Task instructions: Using the entries below, write out the line with "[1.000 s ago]", the line with "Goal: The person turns", and every line in between, exactly as each is written.

(Records from a collection)
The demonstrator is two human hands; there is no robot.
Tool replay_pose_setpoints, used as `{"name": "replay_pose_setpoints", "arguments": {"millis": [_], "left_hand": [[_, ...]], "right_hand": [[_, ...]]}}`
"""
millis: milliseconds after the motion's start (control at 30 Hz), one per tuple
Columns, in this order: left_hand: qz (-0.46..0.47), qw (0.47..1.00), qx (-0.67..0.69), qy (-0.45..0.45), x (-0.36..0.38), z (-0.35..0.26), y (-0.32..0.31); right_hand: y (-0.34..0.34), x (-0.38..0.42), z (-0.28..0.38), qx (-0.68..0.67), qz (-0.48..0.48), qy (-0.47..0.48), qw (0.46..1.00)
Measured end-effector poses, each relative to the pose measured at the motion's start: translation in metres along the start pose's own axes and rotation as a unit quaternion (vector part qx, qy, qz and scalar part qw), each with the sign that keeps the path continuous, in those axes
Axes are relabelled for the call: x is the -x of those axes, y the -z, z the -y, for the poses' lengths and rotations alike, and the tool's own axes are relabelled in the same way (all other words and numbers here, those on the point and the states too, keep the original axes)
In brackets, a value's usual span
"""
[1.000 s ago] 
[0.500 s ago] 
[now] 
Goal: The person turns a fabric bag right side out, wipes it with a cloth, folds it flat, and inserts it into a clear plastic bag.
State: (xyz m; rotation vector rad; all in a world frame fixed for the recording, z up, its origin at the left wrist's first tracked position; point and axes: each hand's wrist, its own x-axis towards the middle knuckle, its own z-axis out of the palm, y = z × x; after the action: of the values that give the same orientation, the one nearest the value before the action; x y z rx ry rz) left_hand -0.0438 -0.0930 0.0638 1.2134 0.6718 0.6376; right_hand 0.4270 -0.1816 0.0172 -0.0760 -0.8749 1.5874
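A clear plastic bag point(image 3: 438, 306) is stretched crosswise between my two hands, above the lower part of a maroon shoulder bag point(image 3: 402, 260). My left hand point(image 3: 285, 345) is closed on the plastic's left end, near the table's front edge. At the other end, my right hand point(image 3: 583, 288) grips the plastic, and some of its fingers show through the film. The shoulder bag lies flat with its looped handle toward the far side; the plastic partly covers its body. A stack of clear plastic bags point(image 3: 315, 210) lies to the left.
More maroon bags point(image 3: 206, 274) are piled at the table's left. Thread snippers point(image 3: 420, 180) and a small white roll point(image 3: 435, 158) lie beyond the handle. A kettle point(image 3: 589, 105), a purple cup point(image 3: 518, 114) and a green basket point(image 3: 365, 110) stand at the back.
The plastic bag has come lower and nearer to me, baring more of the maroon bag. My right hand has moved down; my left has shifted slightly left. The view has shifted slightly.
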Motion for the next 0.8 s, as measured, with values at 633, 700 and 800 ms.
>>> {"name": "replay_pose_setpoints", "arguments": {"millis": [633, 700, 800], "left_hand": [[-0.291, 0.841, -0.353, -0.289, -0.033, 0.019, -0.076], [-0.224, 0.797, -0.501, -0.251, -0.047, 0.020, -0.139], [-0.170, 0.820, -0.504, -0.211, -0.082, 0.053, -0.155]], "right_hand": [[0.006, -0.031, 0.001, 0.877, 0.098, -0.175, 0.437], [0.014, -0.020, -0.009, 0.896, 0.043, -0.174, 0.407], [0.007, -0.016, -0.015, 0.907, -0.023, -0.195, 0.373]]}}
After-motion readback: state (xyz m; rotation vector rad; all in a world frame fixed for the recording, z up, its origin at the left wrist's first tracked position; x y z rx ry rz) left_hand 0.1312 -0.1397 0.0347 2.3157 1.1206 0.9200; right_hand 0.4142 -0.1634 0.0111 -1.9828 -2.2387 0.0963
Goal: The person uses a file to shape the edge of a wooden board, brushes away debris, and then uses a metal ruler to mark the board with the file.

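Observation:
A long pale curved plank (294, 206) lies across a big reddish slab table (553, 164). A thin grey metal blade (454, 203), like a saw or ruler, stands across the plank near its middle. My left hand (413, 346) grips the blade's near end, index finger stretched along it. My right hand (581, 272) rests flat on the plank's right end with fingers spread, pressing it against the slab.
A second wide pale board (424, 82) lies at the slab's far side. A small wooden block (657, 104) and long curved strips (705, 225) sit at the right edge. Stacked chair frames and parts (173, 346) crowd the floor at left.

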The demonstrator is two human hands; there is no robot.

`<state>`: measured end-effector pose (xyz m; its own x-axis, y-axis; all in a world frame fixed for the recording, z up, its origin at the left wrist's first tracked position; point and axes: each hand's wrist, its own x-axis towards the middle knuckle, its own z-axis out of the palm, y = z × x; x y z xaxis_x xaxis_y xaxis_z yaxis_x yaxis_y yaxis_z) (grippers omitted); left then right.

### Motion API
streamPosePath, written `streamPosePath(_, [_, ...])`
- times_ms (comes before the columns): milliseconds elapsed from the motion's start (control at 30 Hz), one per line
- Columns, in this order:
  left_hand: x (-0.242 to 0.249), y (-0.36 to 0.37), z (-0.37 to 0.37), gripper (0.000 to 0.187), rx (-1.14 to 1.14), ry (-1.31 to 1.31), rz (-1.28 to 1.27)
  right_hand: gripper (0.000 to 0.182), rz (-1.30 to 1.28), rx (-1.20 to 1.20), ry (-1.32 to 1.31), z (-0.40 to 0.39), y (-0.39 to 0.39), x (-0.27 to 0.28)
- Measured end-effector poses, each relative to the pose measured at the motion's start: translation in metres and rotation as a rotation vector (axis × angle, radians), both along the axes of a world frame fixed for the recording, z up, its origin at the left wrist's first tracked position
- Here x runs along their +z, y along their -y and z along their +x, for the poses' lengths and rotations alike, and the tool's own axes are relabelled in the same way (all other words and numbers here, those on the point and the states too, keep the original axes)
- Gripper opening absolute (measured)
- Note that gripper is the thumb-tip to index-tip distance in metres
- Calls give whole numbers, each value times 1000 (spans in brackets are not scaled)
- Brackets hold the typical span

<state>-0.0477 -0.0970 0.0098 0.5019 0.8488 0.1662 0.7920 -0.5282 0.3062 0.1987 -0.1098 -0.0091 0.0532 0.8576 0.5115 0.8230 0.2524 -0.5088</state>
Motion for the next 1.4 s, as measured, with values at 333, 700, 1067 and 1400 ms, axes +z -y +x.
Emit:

Solution:
[1.000 s ago] 
[0.500 s ago] 
[now] 
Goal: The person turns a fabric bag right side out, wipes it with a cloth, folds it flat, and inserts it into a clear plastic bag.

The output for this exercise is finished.